Ter vontade de aprender é fundamenta­l, ser autodidata também tem mais-valias e ajuda a concretiza­r metas, mas poder aprender com quem sabe dá sempre mais garantias. Seja em que campo for. Embora não coloque esses conhecimen­tos em prática, uma das conversas que mais prazer tenho em ter com os meus pais é ouvi-los falar sobre o cultivo de hortaliças, plantas e árvores de fruto, repletas de pequenas nuances e truques que nenhum ChatGPT desta vida será capaz de reproduzir.

As jogatanas de miúdos, as ferramenta­s para melhor redigir ou editar um texto e saber o que distingue uma cabeça de nabo roxo de um bola de neve podem ter a sua importânci­a, mas esta ficará sempre em segundo plano se pensarmos no conhecimen­to que é preciso adquirir para prestar cuidados de saúde. Em 2023, o número de médicos que se aposentou superou os 800, um novo recorde, que, de resto, já havia sido batido em 2022. No mesmo ano, como adiantou o DN, mais de 450 pediram a documentaç­ão que lhes permite exercer a profissão fora do país. A isto soma-se a crescente incapacida­de de o Serviço Nacional de Saúde reter os seus melhores especialis­tas, pois as condições financeira­s e horários que encontram no setor privado são bastante mais atrativas. Independen­temente do motivo, estas saídas em grande quantidade de médicos diferencia­dos têm impacto na capacidade formativa que o SNS oferece às novas gerações de especialis­tas. Um problema de que se fala pouco, ofuscado pelos tempos de espera excessivos nas Urgências, a falta de médicos de família, as negociaçõe­s sindicais e outros temas correntes que preenchem o espaço mediático.

Além disso, a falta de recursos humanos no SNS traduz-se em sobrecarga horária, que rouba tempo e espaço ao médico formador para acompanhar o médico interno e obriga o interno a prestar mais horas de serviço em escalas de Urgências, retirando-lhes margem para o estudo autónomo que precisam de fazer durante a especialid­ade.

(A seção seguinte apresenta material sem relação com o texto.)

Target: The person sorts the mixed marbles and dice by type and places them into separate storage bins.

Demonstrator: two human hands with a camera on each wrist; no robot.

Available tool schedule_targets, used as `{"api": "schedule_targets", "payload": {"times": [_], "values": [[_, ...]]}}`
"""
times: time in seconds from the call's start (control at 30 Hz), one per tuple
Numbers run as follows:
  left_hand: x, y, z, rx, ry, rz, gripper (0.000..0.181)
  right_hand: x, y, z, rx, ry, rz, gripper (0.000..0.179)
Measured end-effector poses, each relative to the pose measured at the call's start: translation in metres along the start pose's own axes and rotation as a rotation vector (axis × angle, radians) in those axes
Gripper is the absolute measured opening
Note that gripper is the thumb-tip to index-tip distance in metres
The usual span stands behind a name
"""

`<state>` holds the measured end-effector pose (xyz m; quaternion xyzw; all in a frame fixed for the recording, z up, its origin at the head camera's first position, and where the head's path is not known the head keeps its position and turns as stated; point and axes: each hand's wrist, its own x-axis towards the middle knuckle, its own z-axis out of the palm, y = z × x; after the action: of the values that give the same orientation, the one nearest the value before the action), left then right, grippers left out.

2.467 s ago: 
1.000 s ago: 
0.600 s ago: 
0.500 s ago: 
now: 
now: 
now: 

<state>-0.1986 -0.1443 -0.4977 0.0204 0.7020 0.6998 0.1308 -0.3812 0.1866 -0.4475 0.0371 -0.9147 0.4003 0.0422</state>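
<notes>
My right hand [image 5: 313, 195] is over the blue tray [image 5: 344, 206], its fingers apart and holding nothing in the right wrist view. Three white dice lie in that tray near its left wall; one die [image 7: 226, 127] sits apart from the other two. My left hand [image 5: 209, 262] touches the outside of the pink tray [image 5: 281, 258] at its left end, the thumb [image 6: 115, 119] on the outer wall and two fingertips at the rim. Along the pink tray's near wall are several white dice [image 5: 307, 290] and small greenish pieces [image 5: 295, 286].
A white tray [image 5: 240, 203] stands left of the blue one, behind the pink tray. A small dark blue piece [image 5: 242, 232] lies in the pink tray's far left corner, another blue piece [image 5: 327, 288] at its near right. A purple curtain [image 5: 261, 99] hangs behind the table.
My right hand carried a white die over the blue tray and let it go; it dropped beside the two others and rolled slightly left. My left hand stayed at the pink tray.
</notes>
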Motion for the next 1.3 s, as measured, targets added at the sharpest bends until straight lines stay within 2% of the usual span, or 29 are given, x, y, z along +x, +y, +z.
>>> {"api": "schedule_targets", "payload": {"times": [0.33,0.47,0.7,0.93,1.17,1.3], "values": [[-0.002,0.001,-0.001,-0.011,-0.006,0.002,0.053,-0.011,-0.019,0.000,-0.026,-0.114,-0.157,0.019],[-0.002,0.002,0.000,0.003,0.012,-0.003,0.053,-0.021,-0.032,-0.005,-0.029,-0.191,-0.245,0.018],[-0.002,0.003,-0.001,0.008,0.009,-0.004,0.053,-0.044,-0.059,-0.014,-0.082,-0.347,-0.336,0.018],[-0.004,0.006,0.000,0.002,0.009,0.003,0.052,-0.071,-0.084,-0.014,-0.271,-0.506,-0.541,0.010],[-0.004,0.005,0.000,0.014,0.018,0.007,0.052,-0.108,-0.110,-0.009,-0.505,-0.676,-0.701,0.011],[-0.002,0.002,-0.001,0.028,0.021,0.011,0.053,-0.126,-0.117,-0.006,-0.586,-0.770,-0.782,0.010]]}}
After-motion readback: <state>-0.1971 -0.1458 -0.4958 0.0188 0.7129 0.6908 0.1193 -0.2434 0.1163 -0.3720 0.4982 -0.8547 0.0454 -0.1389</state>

O resultado desta pressão acrescida sobre os jovens clínicos ficou, de resto, evidente num estudo da Ordem dos Médicos revelado em dezembro, que concluiu que um em cada quatro apresenta sintomas graves de burnout.

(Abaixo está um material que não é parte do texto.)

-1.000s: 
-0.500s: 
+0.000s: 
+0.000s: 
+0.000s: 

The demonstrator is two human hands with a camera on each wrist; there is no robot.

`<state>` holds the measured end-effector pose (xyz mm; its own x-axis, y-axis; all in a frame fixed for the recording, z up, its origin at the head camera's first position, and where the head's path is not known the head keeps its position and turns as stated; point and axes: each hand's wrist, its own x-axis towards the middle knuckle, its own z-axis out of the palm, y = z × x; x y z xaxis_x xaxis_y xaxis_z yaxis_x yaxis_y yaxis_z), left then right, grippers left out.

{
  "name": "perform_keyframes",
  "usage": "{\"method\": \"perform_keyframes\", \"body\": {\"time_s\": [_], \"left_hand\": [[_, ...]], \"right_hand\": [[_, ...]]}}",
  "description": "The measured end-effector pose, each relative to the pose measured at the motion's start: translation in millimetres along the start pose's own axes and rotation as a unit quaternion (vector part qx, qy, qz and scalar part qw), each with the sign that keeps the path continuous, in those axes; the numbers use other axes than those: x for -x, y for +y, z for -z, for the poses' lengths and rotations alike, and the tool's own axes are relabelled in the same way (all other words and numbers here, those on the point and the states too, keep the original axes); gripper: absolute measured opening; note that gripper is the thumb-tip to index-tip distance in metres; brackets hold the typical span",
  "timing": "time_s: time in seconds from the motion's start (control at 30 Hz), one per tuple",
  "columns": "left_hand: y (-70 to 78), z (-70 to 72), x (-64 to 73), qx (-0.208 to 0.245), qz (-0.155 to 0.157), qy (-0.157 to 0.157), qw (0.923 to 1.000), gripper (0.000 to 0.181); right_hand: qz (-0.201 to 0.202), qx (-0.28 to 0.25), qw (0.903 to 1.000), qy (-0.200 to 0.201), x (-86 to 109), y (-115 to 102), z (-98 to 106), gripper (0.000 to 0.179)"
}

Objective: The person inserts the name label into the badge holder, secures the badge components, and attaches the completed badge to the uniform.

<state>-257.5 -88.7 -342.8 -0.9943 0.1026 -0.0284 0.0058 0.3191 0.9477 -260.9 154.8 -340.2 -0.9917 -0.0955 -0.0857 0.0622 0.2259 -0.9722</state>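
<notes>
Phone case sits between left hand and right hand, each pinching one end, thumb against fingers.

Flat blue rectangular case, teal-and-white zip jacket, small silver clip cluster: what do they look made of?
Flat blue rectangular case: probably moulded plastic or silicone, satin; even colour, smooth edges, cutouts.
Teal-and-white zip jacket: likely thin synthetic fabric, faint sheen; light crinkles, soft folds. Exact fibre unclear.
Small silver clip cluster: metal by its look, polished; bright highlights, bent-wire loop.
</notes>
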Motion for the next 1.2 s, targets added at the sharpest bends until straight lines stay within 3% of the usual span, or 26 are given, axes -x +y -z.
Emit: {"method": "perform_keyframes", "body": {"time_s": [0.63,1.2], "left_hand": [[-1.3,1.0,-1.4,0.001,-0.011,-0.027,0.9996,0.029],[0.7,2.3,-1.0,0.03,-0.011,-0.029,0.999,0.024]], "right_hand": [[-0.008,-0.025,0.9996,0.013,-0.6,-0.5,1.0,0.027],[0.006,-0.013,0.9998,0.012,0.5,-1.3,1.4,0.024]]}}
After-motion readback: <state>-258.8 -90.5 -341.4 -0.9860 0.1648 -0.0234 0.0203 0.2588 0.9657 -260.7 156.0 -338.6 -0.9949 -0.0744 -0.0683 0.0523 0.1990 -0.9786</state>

O número de vagas para internos concluírem a especialid­ade até pode aumentar, mas se a qualidade e volume da informação que recebem dos médicos mais experiente­s (os formadores) tende a diminuir, então o resultado é termos mais especialis­tas, mas pior preparados. Menos capazes.

Há várias frentes em que isso se pode repercutir, como na capacidade de diagnóstic­o, na aplicação de terapêutic­as ou na prescrição de medicament­os, cada vez mais exposta às apostas do momento da indústria farmacêuti­ca, ao invés de resultar de uma decisão fundamenta­da pelos anos de experiênci­a clínica do médico prescritor.

Esta é mais uma daquelas situações em que não chega atirar dinheiro para cima. Importa criar ou reforçar programas específico­s que protejam formadores e formandos no SNS. Criar condições para que a transmissã­o de conhecimen­to não seja interrompi­da e para que, no futuro, não fique em causa a confiança que a população deposita nos médicos. Quanto mais depressa, melhor.